Epstein Unredactor — Architecture Overview
A Django web application that analyzes scanned PDF documents to detect black redaction bars, measures their pixel widths, and helps users identify which names could fit under each redaction by matching text widths. The project uses a multi-app "Plugin" architecture to isolate different features.
Technology Stack
| Layer | Technology | Purpose |
|---|---|---|
| Web framework | Django 6.0 | URL routing, template rendering, API views |
| PDF parsing | PyMuPDF (fitz) | Extract embedded images and text spans from PDFs |
| Image analysis | OpenCV + NumPy | Detect black rectangular redaction boxes in page images |
| Text shaping | uHarfBuzz (+ Pillow fallback) | Measure precise pixel widths of candidate names accounting for kerning and ligatures |
| Mask generation | Pillow + NumPy | Create grayscale mask PNGs marking redacted regions |
| Frontend rendering | Vanilla JS, Fabric.js, WebGL | PDF page display, text overlays, GPU-accelerated mask tinting |
| Production server | Gunicorn + Nginx | WSGI app server behind a reverse proxy with SSL |
Directory Structure
EpsteinTool/
├── manage.py # Django entry point
├── requirements.txt # Python dependencies
├── setup.sh # Production server setup (Linux)

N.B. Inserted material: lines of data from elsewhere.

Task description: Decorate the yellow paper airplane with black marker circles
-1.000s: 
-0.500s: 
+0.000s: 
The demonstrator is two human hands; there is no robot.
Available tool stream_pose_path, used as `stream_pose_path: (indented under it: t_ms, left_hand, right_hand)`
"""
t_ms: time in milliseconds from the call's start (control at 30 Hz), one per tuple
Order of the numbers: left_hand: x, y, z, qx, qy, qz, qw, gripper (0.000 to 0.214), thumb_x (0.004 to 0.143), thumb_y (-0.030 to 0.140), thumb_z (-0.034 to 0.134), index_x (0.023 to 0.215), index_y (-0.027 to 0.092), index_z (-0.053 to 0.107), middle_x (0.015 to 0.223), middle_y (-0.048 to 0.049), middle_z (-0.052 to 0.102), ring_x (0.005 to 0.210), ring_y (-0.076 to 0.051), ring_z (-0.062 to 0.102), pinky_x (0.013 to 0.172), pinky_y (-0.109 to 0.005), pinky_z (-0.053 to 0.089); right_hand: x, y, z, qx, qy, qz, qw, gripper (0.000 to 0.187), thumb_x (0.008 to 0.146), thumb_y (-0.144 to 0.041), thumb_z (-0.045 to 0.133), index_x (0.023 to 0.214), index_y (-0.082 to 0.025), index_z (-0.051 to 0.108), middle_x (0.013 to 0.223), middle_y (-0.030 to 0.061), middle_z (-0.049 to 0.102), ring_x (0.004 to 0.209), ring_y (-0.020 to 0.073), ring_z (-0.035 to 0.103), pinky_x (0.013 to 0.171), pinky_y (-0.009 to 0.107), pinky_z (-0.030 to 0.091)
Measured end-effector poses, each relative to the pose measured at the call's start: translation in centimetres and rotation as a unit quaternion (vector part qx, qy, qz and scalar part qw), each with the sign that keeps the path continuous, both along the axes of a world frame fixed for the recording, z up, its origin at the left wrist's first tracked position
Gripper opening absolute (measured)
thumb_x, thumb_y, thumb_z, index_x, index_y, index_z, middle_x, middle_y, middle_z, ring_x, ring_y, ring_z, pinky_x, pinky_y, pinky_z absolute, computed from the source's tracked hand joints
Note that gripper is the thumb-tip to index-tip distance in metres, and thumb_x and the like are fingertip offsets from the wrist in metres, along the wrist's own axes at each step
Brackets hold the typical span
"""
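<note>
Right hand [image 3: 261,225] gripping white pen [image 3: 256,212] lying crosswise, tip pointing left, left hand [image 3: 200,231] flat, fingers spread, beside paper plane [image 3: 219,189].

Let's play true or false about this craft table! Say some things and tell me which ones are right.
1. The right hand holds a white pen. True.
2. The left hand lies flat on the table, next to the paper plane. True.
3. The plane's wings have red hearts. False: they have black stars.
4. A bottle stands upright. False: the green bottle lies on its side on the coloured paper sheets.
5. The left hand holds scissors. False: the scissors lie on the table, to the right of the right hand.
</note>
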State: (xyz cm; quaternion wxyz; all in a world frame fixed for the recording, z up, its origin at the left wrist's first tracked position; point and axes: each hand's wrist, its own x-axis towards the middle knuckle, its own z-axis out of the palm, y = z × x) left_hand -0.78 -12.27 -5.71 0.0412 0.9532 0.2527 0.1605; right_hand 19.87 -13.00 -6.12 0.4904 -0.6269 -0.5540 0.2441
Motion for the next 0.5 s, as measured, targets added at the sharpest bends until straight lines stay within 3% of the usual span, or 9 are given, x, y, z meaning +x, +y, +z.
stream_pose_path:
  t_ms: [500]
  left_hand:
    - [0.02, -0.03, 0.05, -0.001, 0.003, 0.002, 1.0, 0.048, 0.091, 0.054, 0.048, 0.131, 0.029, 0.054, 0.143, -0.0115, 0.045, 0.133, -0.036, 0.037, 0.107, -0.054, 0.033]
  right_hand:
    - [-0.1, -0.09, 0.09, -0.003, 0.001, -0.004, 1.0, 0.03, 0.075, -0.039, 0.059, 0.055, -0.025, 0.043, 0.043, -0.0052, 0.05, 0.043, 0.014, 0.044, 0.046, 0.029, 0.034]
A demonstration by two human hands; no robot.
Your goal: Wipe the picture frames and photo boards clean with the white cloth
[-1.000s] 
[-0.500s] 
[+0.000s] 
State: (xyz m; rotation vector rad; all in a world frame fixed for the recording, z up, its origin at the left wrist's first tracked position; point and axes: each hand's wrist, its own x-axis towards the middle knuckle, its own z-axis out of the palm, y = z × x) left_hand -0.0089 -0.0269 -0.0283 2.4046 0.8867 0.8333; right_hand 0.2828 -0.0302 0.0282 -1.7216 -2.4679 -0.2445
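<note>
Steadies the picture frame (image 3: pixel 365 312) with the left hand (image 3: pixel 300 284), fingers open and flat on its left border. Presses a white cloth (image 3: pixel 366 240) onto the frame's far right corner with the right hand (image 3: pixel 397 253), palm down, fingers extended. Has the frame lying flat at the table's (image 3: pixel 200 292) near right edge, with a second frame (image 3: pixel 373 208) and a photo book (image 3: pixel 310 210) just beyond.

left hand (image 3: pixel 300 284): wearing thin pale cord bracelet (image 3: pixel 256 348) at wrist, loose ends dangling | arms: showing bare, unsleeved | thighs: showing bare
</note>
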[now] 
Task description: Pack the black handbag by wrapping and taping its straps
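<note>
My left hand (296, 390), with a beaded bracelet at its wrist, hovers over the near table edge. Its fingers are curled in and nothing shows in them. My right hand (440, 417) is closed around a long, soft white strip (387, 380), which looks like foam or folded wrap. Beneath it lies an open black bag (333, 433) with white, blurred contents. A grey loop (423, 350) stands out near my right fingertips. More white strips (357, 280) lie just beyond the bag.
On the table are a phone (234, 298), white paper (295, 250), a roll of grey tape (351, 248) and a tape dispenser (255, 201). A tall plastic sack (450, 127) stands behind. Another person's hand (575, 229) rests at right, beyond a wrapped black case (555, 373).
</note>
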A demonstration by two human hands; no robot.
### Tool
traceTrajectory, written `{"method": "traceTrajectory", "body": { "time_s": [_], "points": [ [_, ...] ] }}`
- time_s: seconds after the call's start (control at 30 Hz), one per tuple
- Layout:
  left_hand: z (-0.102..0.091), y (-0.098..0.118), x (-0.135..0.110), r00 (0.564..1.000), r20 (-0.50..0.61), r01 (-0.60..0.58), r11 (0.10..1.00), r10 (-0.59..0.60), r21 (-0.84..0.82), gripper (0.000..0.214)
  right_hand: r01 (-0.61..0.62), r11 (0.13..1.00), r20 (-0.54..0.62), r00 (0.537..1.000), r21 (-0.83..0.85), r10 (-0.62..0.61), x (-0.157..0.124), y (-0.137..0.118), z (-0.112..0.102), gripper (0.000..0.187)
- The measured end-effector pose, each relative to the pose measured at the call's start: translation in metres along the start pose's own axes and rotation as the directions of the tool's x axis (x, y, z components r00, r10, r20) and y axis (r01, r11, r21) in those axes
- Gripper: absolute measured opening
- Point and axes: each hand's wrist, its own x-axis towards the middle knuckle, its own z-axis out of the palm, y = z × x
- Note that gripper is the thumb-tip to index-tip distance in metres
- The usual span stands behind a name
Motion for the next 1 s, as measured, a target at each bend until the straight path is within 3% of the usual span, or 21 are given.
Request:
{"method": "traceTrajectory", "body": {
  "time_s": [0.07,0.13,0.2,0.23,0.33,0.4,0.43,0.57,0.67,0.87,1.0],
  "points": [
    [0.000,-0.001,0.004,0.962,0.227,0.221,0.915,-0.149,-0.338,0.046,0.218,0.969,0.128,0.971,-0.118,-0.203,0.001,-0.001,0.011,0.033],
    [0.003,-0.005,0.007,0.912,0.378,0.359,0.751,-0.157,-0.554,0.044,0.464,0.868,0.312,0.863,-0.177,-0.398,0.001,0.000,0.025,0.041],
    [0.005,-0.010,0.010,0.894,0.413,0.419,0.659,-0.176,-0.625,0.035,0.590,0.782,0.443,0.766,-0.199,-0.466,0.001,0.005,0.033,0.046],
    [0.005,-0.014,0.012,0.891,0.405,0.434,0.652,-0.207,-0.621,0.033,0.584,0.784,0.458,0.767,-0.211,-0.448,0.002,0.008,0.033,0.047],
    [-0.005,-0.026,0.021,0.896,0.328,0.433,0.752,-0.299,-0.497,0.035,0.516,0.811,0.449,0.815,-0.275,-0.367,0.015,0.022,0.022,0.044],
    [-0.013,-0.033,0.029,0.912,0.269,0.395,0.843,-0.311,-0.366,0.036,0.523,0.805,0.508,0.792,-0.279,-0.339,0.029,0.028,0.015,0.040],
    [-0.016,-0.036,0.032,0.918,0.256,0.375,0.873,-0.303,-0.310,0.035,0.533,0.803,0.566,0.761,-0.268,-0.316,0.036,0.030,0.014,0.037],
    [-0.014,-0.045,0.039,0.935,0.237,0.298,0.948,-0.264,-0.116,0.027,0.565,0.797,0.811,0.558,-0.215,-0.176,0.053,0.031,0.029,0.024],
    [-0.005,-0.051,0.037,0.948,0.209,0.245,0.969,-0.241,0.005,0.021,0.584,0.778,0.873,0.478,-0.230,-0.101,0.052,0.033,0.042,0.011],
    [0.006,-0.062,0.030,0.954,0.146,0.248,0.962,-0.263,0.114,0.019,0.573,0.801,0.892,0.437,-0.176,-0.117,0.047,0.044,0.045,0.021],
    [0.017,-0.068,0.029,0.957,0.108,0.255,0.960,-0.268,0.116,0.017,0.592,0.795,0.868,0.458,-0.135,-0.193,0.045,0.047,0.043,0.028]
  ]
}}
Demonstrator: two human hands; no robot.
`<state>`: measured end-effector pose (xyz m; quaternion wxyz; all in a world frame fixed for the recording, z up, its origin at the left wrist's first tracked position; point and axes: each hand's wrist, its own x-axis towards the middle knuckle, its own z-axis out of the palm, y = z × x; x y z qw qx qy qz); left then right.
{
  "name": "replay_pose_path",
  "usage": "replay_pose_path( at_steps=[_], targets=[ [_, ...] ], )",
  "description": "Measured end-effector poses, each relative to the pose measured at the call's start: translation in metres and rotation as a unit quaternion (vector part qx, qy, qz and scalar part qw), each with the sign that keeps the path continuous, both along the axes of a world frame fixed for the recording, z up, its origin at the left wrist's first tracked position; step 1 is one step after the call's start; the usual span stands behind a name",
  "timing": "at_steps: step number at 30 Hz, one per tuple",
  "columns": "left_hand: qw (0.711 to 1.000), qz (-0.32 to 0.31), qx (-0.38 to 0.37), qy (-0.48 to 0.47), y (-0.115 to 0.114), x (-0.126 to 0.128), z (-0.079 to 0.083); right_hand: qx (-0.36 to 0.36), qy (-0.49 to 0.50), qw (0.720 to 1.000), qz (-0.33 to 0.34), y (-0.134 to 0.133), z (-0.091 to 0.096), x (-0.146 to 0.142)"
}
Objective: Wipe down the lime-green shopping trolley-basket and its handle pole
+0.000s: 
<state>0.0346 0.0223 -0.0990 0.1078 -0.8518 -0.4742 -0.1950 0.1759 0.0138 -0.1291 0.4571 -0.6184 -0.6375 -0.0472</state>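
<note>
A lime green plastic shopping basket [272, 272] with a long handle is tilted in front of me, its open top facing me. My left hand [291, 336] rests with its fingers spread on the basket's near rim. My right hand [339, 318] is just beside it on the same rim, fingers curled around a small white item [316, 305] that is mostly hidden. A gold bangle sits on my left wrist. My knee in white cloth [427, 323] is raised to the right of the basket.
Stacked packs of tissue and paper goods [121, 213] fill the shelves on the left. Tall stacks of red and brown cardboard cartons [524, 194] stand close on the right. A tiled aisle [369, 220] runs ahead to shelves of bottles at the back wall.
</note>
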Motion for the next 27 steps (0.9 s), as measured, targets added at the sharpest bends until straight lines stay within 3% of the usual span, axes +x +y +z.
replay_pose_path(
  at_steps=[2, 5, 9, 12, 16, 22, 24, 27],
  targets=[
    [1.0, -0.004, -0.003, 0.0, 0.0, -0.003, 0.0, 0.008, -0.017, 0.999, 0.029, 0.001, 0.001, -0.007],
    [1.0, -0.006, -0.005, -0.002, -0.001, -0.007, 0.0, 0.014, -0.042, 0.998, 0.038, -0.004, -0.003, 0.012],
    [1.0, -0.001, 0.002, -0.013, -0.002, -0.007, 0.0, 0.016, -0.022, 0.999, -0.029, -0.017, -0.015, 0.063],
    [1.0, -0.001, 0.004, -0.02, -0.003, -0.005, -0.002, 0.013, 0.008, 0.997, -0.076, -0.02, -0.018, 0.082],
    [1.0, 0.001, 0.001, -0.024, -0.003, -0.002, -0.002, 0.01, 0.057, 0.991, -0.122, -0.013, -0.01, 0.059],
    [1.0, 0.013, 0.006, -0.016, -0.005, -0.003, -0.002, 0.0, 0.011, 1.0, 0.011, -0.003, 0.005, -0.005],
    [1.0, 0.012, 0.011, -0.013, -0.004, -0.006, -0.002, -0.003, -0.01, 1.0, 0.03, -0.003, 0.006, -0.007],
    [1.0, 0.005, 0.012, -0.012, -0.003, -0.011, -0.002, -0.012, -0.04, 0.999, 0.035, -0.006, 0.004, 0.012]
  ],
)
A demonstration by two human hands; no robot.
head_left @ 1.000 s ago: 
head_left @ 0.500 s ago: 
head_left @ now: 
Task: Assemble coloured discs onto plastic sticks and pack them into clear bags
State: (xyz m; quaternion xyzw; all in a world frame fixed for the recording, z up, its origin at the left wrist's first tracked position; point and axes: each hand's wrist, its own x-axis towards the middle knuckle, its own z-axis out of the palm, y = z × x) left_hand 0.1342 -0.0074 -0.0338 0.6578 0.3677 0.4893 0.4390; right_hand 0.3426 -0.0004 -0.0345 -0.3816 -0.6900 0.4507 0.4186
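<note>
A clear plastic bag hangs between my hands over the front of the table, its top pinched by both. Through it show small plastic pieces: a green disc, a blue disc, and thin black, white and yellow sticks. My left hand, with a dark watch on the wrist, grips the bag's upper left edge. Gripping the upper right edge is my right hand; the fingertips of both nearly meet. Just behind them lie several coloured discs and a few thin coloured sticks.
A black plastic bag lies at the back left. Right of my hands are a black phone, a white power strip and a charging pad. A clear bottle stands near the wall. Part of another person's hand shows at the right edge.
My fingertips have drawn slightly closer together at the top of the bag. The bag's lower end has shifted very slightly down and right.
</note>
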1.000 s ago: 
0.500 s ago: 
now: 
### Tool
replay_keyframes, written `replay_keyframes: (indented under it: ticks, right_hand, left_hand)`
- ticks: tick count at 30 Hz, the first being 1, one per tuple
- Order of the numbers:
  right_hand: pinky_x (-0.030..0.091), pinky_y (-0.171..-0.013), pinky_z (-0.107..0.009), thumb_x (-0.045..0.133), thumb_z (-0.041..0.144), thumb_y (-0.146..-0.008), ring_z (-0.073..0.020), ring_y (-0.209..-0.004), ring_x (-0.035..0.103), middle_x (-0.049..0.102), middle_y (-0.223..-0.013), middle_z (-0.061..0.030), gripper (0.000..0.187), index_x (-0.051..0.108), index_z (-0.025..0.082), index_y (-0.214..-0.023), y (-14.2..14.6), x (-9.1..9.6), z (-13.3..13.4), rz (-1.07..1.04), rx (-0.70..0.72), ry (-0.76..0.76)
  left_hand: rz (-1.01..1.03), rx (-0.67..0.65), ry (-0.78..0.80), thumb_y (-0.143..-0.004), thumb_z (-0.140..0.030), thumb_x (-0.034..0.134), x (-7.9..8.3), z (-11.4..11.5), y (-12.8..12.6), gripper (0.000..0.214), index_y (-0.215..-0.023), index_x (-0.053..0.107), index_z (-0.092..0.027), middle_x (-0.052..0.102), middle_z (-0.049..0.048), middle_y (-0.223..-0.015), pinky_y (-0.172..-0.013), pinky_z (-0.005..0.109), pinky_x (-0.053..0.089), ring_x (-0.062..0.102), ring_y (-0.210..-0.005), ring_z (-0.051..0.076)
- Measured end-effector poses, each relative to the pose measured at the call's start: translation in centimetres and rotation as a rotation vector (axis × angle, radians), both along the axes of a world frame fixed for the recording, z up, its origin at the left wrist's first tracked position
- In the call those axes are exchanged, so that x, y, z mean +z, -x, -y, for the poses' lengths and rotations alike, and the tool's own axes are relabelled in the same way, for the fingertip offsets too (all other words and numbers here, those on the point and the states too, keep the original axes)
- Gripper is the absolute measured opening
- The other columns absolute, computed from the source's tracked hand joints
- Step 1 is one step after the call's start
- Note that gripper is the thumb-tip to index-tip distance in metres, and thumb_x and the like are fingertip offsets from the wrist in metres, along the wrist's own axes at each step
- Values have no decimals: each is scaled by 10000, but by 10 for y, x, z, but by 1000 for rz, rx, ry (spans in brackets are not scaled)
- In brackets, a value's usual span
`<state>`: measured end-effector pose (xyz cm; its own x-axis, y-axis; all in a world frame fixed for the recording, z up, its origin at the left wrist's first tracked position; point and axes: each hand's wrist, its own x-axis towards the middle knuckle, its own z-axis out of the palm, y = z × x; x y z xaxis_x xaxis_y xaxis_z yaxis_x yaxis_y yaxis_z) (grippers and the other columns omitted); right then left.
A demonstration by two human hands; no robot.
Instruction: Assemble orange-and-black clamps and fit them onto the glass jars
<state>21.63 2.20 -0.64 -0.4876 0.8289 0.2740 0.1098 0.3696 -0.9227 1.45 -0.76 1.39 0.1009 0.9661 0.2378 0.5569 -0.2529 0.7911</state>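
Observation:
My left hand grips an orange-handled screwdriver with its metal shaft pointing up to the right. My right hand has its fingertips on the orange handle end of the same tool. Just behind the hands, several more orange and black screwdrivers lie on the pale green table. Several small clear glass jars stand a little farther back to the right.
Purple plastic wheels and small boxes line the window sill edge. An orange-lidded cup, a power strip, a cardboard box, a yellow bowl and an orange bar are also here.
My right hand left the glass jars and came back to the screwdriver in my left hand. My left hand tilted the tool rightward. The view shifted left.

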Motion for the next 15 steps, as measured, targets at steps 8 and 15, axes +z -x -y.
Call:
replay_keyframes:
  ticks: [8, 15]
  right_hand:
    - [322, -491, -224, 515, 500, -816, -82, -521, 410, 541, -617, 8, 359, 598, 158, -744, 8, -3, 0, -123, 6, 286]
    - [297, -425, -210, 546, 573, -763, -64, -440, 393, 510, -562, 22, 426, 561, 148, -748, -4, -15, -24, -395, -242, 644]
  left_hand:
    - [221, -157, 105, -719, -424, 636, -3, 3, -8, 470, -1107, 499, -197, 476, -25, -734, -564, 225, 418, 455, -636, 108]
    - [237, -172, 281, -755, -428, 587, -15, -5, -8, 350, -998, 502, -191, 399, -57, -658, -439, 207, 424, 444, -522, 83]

├── run_app.sh / run_app.bat # Local dev launchers
│
├── epstein_project/ # Django project config
│ ├── settings.py # INSTALLED_APPS (registers the 3 apps below)
│ ├── urls.py # Root URL conf
│ ├── wsgi.py / asgi.py
│
├── guesser_core/ # Core App (Base Viewer & Redaction Processing)
│ ├── views.py # Root /, /analyze-pdf
│ ├── urls.py
│ ├── logic/
│ │ ├── BoxDetector.py # Row-scan black box detection
│ │ ├── SurroundingWordWidth.py # Refine box edges using nearby text positions
│ │ └── ProcessRedactions.py # Orchestrator: PDF → boxes → refined redactions
│ ├── templates/ # Base index.html (dynamic hooks for plugins)
│ └── static/guesser_core/ # Base UI JS (pdf-viewer.js, app.js, api.js)
│
├── text_tool/ # Plugin App (Font logic & Typography)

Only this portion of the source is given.